Sammy departed, and Miss Margaret sat down in the chair which Tillie brought to her. Mrs. Getz went on with her work at the sink, while Tillie set to work at once on a crock of potatoes waiting to be pared.

"You are getting supper very early, aren't you?' Miss Margaret asked, with a friendly attempt to make conversation.

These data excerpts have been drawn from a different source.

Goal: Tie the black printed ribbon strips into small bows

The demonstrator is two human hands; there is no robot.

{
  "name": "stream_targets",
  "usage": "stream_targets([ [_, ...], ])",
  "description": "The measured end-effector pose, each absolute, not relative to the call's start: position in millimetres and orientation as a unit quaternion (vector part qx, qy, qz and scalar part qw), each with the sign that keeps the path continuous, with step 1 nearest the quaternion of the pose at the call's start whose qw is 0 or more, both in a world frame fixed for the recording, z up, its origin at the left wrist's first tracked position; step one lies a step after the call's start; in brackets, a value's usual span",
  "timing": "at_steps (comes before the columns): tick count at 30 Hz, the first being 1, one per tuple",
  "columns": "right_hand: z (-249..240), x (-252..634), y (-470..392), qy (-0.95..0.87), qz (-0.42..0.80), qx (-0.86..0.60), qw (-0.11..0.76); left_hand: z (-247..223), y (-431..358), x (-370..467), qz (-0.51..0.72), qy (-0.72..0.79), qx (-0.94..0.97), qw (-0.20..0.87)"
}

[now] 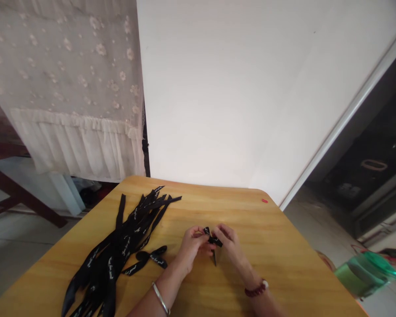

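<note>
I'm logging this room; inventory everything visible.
Ribbons: many, black, table's left
Looped ribbon: one, black, beside them
Held ribbon: one, black, between hands
Table: one, tan, centre
Scrap: one, red, table's right
Curtain: one, pale, left
Panel: one, white, behind table
Frame: one, brown, left
Container: one, green, right
Blurred things: unclear, mixed, right
Floor: one, grey, below
Bangle: one, silver, left wrist
Bracelet: one, maroon, right wrist
Left hand: one, centre
Right hand: one, centre

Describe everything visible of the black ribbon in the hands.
The ribbon is a narrow black strip, fabric-like, with pale marks too small to read. It is bent into short sections; one tail extends below them. The left hand and right hand pinch it over the wooden table. Any knot is hidden.
</note>
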State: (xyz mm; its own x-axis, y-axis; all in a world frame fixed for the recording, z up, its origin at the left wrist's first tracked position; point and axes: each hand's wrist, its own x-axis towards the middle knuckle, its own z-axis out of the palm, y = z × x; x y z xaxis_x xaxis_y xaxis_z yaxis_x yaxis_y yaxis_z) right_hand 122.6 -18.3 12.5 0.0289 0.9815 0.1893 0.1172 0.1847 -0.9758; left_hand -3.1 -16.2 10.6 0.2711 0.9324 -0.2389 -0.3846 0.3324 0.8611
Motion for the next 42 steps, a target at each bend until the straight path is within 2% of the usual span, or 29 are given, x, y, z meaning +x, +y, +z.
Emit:
stream_targets([
  [11, 9.2, 119.0, -19.2, -0.585, 0.413, -0.498, 0.489, 11.4, -15.1, -3.7, 0.482, 0.405, 0.344, 0.696],
  [22, 15.1, 117.5, -21.6, -0.572, 0.386, -0.525, 0.498, 9.3, -16.0, -4.2, 0.458, 0.427, 0.361, 0.691],
  [29, 11.6, 118.7, -18.0, -0.567, 0.368, -0.539, 0.504, 13.9, -11.9, -9.9, 0.487, 0.423, 0.362, 0.673],
  [37, 13.5, 116.2, -21.2, -0.583, 0.380, -0.526, 0.488, 12.1, -12.5, -7.5, 0.441, 0.448, 0.416, 0.657],
  [42, 13.7, 118.4, -20.7, -0.578, 0.402, -0.513, 0.491, 10.9, -11.6, -8.1, 0.457, 0.438, 0.407, 0.658],
])
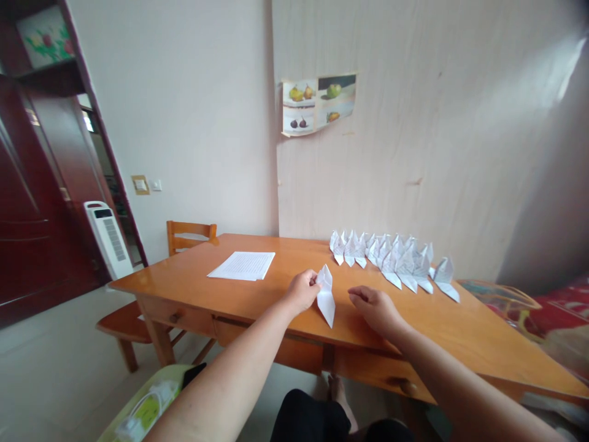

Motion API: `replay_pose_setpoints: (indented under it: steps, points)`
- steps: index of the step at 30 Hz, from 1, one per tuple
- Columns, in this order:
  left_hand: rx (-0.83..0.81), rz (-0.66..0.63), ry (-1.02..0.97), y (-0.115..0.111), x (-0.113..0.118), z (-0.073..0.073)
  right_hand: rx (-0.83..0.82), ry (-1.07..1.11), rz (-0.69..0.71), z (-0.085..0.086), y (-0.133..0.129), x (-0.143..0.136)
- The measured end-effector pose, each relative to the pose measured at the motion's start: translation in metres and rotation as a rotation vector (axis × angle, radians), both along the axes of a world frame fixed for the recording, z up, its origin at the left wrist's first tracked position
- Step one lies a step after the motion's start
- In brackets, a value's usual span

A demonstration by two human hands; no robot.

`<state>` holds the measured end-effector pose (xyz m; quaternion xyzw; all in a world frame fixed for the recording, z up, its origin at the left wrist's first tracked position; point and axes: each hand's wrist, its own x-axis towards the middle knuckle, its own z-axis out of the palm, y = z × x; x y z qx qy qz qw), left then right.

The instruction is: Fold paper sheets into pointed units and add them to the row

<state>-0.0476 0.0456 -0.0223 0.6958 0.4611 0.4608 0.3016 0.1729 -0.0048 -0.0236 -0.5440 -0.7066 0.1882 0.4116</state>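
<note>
1 folded paper piece [326, 299] is held over the middle of the table's near edge, just inside it; whether its lower end is rested on the surface cannot be told. its long axis is carried nearly upright in the view, with 1 narrow tip pointed up toward the far edge and the other pointed down toward the near edge, slanted slightly right. it is pinched at its left side, above the middle, by the thumb and fingers of the left hand [304, 291]. the right hand [372, 306] is kept apart from the paper, just to its right, with the fingers loosely curled; whether the fingertips are met cannot be told.

toward the far edge and the right, a cluster of folded papers [405, 261] is stood upright on the table [294, 258]; at least 7 front flaps can be counted, pointed toward the near edge and right, the rest being overlapped. 1 stack of sheets [242, 265] is laid left of the middle. 1 chair [191, 231] is placed beyond the far left corner. on the wall, 1 poster [319, 104] with 4 fruit pictures is mounted.
</note>
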Motion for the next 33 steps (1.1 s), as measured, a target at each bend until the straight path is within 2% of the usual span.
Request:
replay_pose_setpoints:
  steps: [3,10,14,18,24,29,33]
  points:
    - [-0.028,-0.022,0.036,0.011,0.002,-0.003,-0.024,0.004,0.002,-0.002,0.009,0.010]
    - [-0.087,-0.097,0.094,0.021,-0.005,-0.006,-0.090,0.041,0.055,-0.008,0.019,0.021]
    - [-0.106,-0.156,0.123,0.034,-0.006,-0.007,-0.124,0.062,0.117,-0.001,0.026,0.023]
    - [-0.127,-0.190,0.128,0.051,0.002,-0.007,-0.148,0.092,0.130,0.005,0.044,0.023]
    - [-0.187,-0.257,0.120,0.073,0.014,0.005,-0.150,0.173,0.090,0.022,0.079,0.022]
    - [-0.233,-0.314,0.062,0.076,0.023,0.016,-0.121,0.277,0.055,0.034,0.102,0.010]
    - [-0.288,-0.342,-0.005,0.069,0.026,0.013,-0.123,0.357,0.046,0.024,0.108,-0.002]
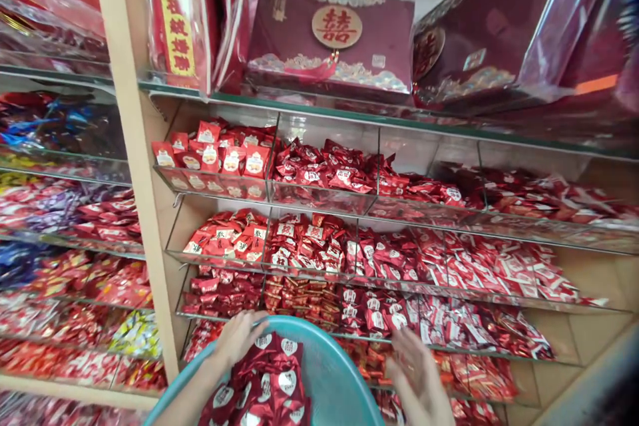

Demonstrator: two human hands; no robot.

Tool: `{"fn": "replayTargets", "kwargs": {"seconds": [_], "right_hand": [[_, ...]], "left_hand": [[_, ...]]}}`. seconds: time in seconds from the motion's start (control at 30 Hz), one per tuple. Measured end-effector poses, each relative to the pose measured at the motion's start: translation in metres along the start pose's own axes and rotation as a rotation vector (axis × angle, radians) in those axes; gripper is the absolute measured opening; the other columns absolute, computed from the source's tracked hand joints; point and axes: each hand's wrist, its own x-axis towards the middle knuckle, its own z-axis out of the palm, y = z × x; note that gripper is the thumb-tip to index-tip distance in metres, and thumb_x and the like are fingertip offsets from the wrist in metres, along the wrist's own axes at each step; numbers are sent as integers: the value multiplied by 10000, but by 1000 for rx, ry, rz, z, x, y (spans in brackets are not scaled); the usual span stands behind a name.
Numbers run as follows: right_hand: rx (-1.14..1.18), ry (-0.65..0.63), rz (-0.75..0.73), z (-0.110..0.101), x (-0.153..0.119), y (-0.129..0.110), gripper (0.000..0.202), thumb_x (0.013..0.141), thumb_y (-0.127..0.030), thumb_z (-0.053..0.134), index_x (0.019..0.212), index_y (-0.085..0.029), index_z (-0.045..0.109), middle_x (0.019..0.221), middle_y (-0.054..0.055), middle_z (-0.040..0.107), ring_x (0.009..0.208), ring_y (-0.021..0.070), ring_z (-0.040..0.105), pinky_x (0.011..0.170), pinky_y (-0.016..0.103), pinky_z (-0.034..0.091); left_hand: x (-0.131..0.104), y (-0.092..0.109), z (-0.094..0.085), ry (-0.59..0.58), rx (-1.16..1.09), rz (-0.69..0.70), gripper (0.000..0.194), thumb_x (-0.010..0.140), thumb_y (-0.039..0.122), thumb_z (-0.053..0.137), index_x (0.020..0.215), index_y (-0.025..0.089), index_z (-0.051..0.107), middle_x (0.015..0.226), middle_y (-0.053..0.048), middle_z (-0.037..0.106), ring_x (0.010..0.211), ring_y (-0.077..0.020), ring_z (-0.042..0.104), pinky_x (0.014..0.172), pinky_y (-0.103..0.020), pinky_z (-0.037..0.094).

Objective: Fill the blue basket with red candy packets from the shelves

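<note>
We see a person's bare left hand (240,339) at the far-left rim of a round teal plastic basin (344,369), its fingers bent near the edge; we cannot tell whether they grip it. The bare right hand (419,379), blurred, hangs just right of the basin, fingers loosely spread, and we make out nothing in its grasp. Glossy dark-red packets with rounded white labels (265,383) lie heaped inside the basin, left of its bare right wall. Beyond it, we look onto tiered, divided glass shelves (319,196) filled with small wrapped packets (mostly red, some faced in white), among them bright-red square packets (233,161) at the far left of the upper tier. A pale wooden upright (130,140) separates these from a left-hand bay, where yellow-and-silver packets (138,334) sit beside it. Above, we find a maroon gift bag with a round gold emblem (292,30).
</note>
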Motion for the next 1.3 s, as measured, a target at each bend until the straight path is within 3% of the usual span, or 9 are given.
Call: {"fn": "replayTargets", "kwargs": {"seconds": [0.07,0.23,0.37,0.47,0.63,0.77,1.03,1.17,1.3], "right_hand": [[-66,21,-250,4,44,-46,518,781,-359,525,1259,-206,396,1301,133,460,1174,246,459,978,415,383],[-291,109,-782,17,149,-162,345,797,-263,500,1135,-192,496,1093,106,595,974,202,569,864,389,448],[-481,154,-935,31,201,-213,264,778,-206,499,1031,-164,560,974,89,636,895,201,582,852,396,434],[-564,44,-982,47,211,-235,247,782,-239,520,1009,-167,586,960,78,649,891,203,582,846,400,427],[-731,-395,-1038,78,202,-257,471,721,-356,645,1154,-197,551,1140,77,606,1050,235,527,912,453,383],[-780,-523,-1033,92,204,-262,557,723,-278,658,1247,-207,483,1161,74,601,1090,242,518,939,477,357],[-665,-538,-1064,91,208,-257,469,765,-219,601,1225,-190,512,1109,69,631,1034,205,567,923,407,396],[-650,-418,-1116,90,204,-253,407,842,-234,486,1247,-186,493,1120,71,625,1004,193,579,905,379,413],[-735,-381,-1159,91,200,-254,465,811,-239,522,1269,-181,473,1228,79,559,1077,211,533,937,378,388]], "left_hand": [[2,-7,4,18,-6,9,387,851,474,358,1095,301,603,1070,-13,660,1001,-186,580,864,-274,403],[2,-19,21,-15,-12,-66,359,836,473,386,1098,310,569,1073,0,649,1017,-192,569,869,-286,400],[2,-20,22,-6,-41,-75,353,838,470,382,1102,318,561,1123,8,629,1055,-195,551,898,-299,389],[1,-16,11,3,-69,-44,336,844,473,373,1071,331,576,1087,16,647,1028,-189,565,880,-288,396],[-4,-8,-4,21,-80,-50,348,845,494,368,1041,315,593,1042,12,667,977,-187,588,834,-269,406],[-9,-6,-9,12,-89,-49,366,854,495,350,1045,298,592,1039,1,670,977,-188,590,811,-258,409],[-12,-8,-9,23,-77,-62,377,848,508,352,1058,304,589,1034,-7,670,983,-189,589,824,-260,401],[-12,-8,-6,27,-70,-57,378,852,505,349,1060,298,588,1058,-8,665,995,-194,585,829,-267,399],[-10,-6,-6,21,-77,-59,371,851,500,356,1067,304,585,1081,-5,660,1008,-192,583,832,-266,399]]}}
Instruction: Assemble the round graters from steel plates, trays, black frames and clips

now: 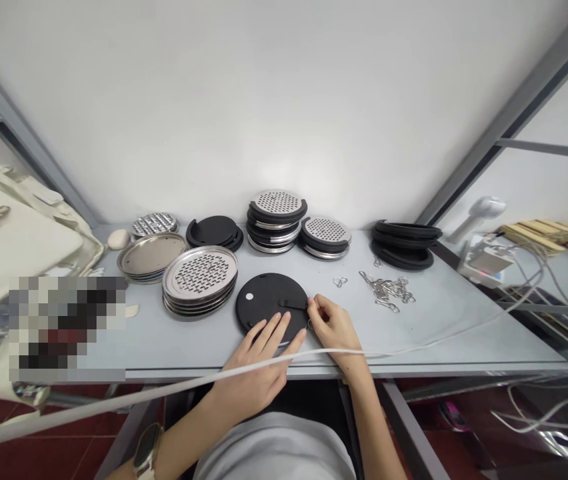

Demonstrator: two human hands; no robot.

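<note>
Flat on the grey table (414, 333), near its front edge, lies a round black disc (270, 303) with a matte face and a small white dot. Its short black tab (291, 303) runs left to right, ending at the disc's right rim. The left hand (259, 363) rests on the disc's near edge, fingers spread and flat. The right hand (331, 327) pinches thumb and forefinger together at the tab's end, on something too small to tell. Behind stand shiny perforated metal trays (200, 275) and a loose pile of wire hooks (387, 291).

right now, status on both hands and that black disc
Left hand flat on black disc. Right hand pinching at disc's edge tab. White cable crosses both wrists.
</note>
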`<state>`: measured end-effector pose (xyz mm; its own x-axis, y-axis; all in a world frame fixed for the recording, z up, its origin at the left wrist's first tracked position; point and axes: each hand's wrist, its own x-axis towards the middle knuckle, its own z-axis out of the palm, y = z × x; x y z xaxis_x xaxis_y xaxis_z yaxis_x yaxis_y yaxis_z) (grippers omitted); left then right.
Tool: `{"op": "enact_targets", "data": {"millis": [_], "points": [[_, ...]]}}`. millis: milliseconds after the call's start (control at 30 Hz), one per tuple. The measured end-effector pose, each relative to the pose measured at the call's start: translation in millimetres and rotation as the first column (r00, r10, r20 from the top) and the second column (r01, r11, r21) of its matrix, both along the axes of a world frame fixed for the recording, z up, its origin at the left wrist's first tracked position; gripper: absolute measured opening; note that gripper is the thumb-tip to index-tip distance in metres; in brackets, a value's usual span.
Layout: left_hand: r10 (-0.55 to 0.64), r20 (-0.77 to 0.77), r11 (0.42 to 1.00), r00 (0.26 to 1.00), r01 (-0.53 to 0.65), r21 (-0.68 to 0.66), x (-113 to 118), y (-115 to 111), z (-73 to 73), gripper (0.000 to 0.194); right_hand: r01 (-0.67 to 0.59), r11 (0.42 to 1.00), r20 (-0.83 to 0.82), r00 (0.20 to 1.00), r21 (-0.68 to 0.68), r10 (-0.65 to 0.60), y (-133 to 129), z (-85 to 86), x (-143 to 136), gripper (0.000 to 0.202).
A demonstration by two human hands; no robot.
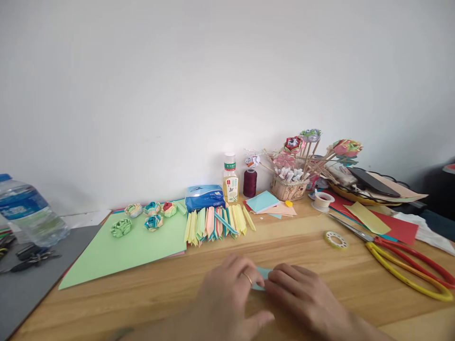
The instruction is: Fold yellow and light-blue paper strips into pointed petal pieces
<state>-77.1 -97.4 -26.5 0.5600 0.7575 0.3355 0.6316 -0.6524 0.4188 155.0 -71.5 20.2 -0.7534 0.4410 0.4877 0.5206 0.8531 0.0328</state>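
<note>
A small light-blue piece of paper [263, 273] lies on the wooden table at the lower centre, partly covered by my fingers. My left hand [232, 289], with a ring on one finger, has its curled fingers on the left end of the paper and its thumb stretched apart below. My right hand [300, 291] presses the right side of the paper, fingers bent and close together. A row of folded paper strips [216, 225] in yellow, green, pink and blue lies beyond my hands.
Paper flowers [122, 228] rest on green sheets [142, 251] at the left. Large scissors [401, 251] and a tape roll [335, 239] lie at the right. Bottles, a thread spool [250, 183] and a flower basket [289, 188] stand by the wall.
</note>
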Motion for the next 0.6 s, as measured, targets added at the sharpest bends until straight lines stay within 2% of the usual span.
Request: {"op": "enact_targets", "data": {"millis": [33,67,100,133,167,267,367,500,600], "points": [[-0.007,-0.074,1.000,0.997,0.006,-0.015,13,12,21.5,0.041,0.004,0.998,-0.025,1.000,-0.061,-0.006,-6,-2.6,-2,0.033],[-0.019,-0.132,0.999,0.991,0.023,0.023,23,19,36.3,0.040,-0.002,0.994,-0.045,0.999,-0.113,-0.003,-10,-4.7,-3,0.031],[-0.026,-0.187,0.997,0.982,0.041,0.073,29,23,44.2,0.029,-0.016,0.987,-0.058,0.998,-0.161,0.007,-12,-6.2,-3,0.029],[-0.047,-0.239,0.990,0.970,0.077,0.117,32,24,46.1,0.015,-0.036,0.978,-0.063,0.998,-0.205,0.024,-13,-7.0,-3,0.026],[-0.082,-0.270,0.980,0.959,0.127,0.155,31,23,43.8,0.005,-0.058,0.969,-0.066,0.997,-0.242,0.043,-13,-7.3,-2,0.024],[-0.135,-0.248,0.965,0.959,0.184,0.187,24,15,29.0,0.009,-0.053,0.948,-0.082,0.996,-0.313,0.028,-13,-8.0,6,0.020],[-0.094,-0.114,0.984,0.989,0.109,0.138,21,12,23.4,0.007,0.054,0.938,-0.085,0.992,-0.342,-0.089,-15,-12.0,19,0.020],[-0.028,0.007,0.998,1.000,0.028,0.052,26,13,26.4,0.009,0.188,0.885,-0.076,0.967,-0.425,-0.242,-20,-20.9,37,0.021],[0.065,0.010,0.991,0.998,-0.063,-0.118,30,13,31.4,0.010,0.197,0.838,-0.126,0.946,-0.509,-0.299,-20,-25.0,44,0.018]]}}
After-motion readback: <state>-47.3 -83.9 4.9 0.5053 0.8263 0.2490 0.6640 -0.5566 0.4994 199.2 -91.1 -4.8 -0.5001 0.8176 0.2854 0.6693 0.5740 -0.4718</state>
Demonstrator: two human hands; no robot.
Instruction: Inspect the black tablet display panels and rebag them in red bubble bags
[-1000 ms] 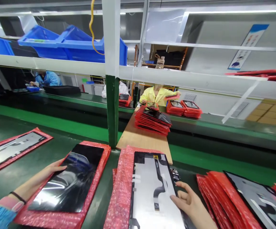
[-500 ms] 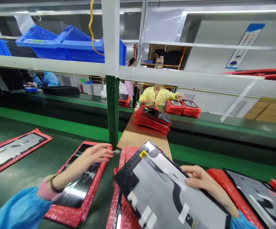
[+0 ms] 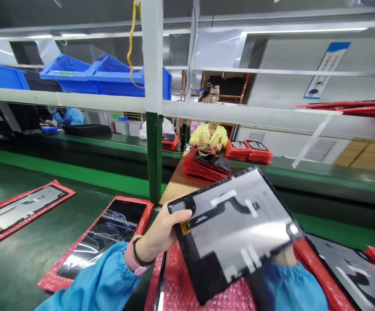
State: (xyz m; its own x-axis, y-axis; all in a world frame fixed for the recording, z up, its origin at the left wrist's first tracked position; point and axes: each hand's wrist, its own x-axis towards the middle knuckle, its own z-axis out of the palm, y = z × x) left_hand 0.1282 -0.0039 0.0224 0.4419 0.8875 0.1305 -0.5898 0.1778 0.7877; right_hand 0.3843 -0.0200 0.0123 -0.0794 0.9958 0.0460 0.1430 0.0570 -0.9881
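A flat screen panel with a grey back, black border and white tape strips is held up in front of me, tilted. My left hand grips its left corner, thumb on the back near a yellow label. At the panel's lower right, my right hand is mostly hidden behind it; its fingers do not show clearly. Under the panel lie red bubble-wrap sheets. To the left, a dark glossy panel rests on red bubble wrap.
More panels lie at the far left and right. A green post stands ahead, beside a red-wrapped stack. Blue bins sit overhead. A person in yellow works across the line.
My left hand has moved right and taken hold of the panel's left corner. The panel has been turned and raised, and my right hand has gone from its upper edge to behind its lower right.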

"No, we're some late. And I don't get it ready yet, I just start it. We're getting strangers fur supper."

"Are you?"

"Yes. Some of Mister's folks from East Bethel."

"And are they strangers to you?"

Mrs. Getz paused in her scraping of the fish to consider the question.

"If they're strangers to us? Och, no. We knowed them this long time a'ready. Us we're well acquainted. But to be sure they don't live with us, so we say strangers is comin'. You don't talk like us; ain't?"

"N—not exactly."

"I do think now (you must excuse me sayin' so) but you do talk awful funny," Mrs. Getz smiled feebly.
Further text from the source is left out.